──────── Excerpted records ────────
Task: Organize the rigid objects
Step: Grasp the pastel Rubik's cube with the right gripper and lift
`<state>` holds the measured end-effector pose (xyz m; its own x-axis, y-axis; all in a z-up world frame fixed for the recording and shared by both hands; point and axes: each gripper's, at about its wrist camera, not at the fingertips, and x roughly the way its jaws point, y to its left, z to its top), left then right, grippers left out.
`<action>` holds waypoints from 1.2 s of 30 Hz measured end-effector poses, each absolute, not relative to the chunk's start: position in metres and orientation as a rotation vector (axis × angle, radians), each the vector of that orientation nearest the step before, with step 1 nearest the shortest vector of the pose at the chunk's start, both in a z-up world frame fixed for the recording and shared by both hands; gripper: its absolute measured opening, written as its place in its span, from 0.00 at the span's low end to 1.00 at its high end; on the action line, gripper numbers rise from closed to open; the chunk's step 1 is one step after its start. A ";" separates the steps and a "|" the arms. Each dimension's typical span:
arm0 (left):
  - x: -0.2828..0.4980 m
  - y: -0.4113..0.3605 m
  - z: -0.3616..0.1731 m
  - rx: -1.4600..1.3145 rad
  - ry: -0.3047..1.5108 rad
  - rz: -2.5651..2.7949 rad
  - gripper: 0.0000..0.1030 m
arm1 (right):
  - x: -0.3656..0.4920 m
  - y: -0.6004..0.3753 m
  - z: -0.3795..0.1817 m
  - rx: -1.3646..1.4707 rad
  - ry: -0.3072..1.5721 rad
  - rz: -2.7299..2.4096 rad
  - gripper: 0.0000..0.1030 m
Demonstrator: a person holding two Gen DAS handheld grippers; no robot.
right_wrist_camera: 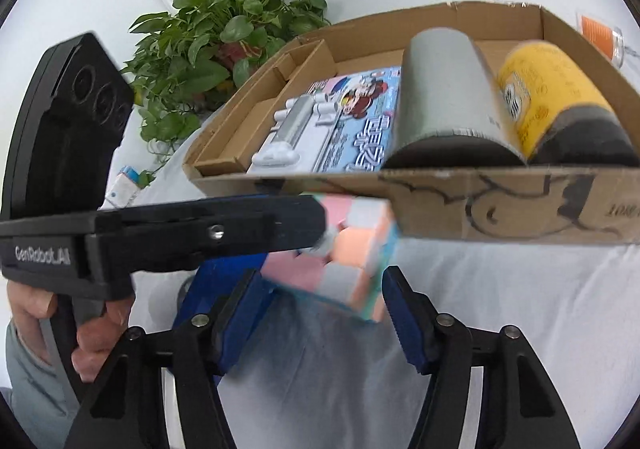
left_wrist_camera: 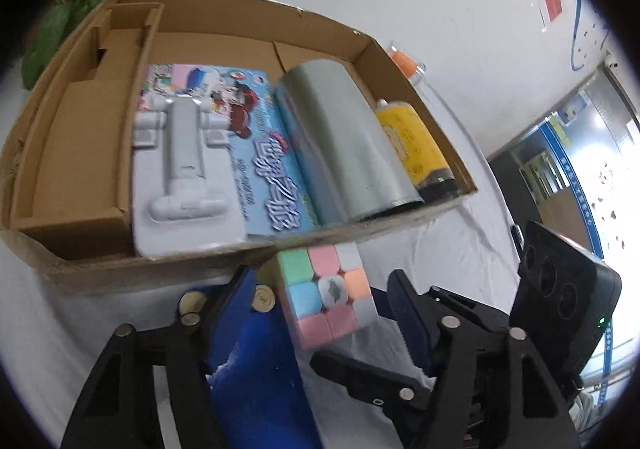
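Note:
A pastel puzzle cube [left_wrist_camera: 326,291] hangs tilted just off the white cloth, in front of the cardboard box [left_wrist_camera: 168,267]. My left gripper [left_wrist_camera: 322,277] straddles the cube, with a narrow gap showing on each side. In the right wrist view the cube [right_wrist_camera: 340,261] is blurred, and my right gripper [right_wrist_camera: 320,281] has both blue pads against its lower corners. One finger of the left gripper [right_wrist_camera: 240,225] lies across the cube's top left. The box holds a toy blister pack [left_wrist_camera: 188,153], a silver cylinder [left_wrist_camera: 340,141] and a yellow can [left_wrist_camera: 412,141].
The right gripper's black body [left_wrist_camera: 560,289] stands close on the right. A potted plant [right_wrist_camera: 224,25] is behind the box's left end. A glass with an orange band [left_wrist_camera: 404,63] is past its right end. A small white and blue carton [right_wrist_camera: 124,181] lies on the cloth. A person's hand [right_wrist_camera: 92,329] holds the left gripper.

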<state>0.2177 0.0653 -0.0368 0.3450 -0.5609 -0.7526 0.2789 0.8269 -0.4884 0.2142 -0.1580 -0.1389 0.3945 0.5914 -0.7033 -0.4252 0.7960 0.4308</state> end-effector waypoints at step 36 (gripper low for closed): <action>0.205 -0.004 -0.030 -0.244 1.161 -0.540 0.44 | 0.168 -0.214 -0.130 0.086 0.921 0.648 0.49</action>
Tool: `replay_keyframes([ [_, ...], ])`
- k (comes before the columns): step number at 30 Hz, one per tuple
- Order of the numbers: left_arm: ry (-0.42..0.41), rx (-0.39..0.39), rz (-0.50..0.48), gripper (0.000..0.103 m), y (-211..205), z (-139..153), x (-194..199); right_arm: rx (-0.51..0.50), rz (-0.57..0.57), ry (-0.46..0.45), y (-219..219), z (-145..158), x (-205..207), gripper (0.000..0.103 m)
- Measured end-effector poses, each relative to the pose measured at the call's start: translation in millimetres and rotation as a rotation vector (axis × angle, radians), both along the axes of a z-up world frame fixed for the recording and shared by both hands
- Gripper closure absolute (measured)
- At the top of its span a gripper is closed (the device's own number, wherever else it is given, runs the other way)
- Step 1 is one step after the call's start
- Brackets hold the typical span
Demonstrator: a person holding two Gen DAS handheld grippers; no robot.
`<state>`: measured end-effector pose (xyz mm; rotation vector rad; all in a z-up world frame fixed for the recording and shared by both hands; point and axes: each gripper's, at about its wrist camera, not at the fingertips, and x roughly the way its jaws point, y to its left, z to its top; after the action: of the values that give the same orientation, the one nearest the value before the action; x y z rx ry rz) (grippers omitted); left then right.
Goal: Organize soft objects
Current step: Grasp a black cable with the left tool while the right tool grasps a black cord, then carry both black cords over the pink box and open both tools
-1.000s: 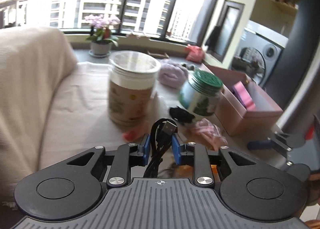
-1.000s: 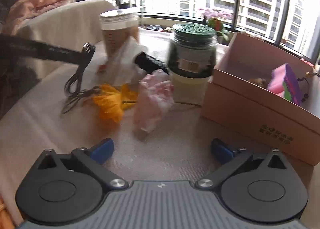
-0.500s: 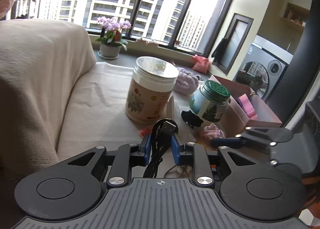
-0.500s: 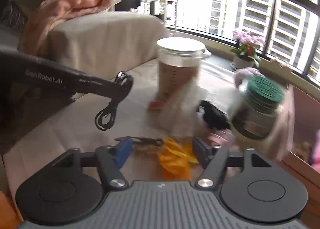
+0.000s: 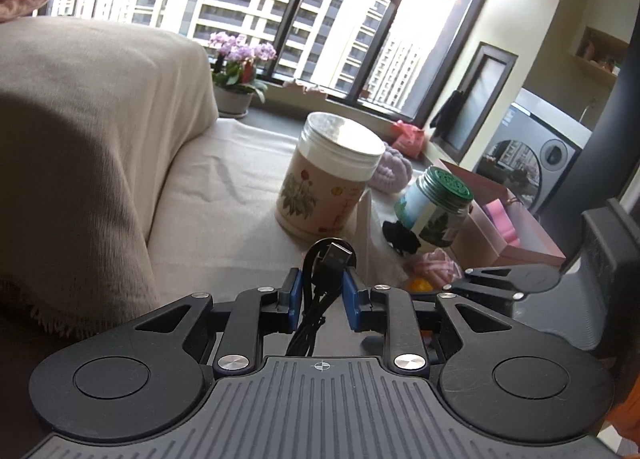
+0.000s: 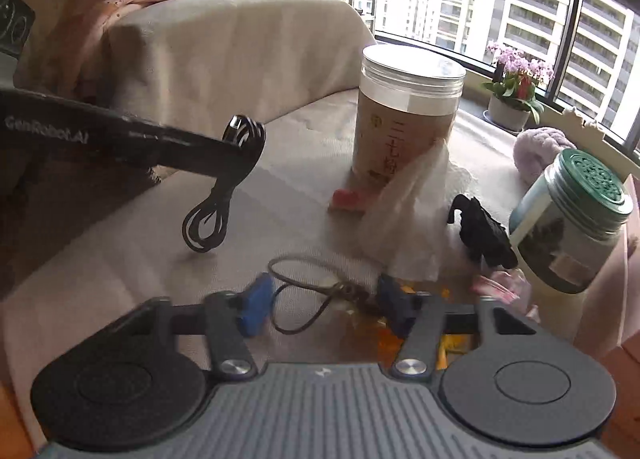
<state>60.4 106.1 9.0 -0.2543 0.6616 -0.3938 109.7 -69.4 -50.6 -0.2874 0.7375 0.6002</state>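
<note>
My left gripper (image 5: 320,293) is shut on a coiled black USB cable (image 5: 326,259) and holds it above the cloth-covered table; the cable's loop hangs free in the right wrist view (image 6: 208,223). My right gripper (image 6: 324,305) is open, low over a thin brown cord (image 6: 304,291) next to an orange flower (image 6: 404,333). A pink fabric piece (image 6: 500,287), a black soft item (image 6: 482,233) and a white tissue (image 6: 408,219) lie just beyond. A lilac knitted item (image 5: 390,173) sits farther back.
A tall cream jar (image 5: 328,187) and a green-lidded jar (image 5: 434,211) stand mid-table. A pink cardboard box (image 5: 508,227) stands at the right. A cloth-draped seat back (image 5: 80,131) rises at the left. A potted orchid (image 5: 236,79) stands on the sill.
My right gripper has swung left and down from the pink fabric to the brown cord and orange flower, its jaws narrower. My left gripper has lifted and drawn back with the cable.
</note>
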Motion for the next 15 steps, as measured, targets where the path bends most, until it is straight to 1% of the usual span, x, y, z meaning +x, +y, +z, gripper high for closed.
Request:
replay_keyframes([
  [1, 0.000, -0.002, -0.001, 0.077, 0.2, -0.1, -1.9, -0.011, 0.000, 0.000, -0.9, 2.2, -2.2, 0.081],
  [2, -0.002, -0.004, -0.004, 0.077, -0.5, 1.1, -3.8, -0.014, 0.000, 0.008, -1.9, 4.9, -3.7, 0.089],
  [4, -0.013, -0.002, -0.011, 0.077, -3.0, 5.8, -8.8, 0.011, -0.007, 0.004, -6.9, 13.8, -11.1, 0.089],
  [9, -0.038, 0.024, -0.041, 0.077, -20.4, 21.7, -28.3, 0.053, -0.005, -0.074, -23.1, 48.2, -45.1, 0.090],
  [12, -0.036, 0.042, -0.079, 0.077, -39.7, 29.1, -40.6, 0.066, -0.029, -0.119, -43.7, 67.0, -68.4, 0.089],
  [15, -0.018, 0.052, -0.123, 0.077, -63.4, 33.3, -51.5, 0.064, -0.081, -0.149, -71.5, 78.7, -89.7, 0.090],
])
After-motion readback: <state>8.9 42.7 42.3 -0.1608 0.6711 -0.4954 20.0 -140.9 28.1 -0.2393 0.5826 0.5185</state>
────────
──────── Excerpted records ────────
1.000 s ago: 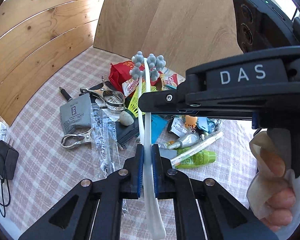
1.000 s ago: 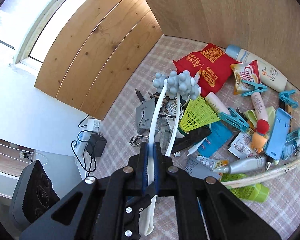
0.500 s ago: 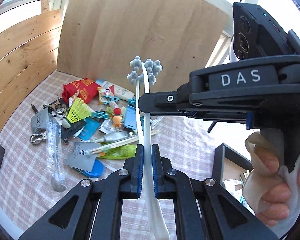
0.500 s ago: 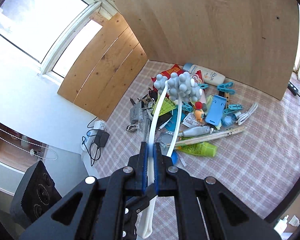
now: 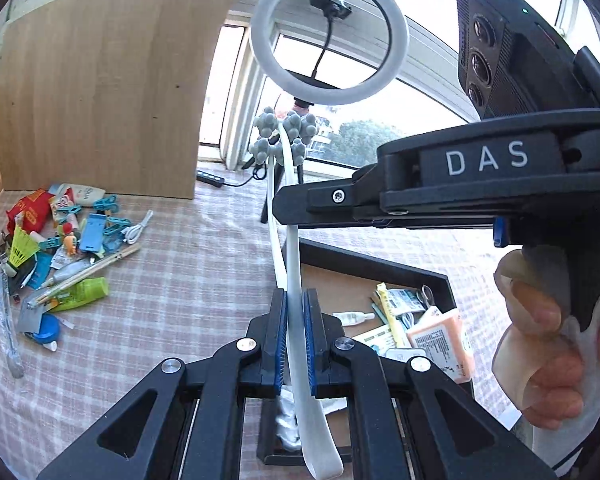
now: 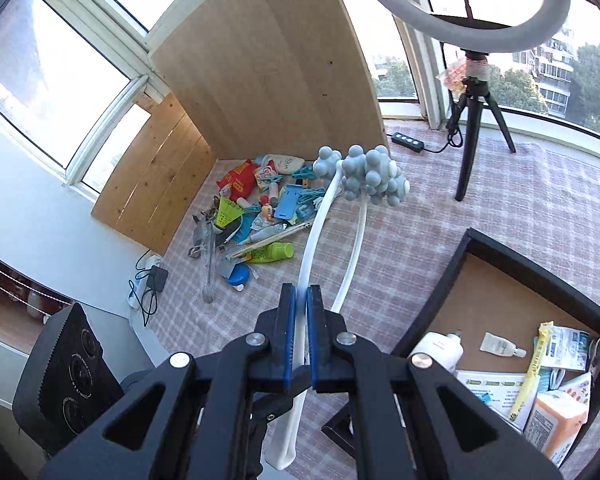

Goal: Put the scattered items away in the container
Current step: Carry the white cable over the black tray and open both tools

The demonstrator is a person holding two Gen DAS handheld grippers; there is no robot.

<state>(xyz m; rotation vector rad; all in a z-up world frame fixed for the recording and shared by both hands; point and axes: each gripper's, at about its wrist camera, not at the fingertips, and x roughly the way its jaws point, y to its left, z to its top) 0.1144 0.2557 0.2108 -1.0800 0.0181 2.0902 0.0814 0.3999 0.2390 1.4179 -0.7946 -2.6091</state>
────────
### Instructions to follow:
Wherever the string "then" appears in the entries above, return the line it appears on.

### Result below:
`<state>` holds the measured end-effector pose (xyz m; its own x-axis, y-axis; all in a z-up world frame fixed for the recording and shared by both hands; point and axes: each gripper's, at about its wrist camera, not at the fingertips, and x roughly the way its jaws point, y to its left, z to its top), left then right, grippers left out.
`<state>`: measured end-effector pose (xyz mm; rotation vector rad; all in a z-up world frame fixed for the recording and shared by both hands; point and axes: each gripper's, at about its wrist camera, not at the fingertips, and x roughly the way its jaws point, y to its left, z to its top; after the action: of the values that give the same orientation, the one nearest the value before the action; x y z rx ry rz) (grippers omitted); left then right.
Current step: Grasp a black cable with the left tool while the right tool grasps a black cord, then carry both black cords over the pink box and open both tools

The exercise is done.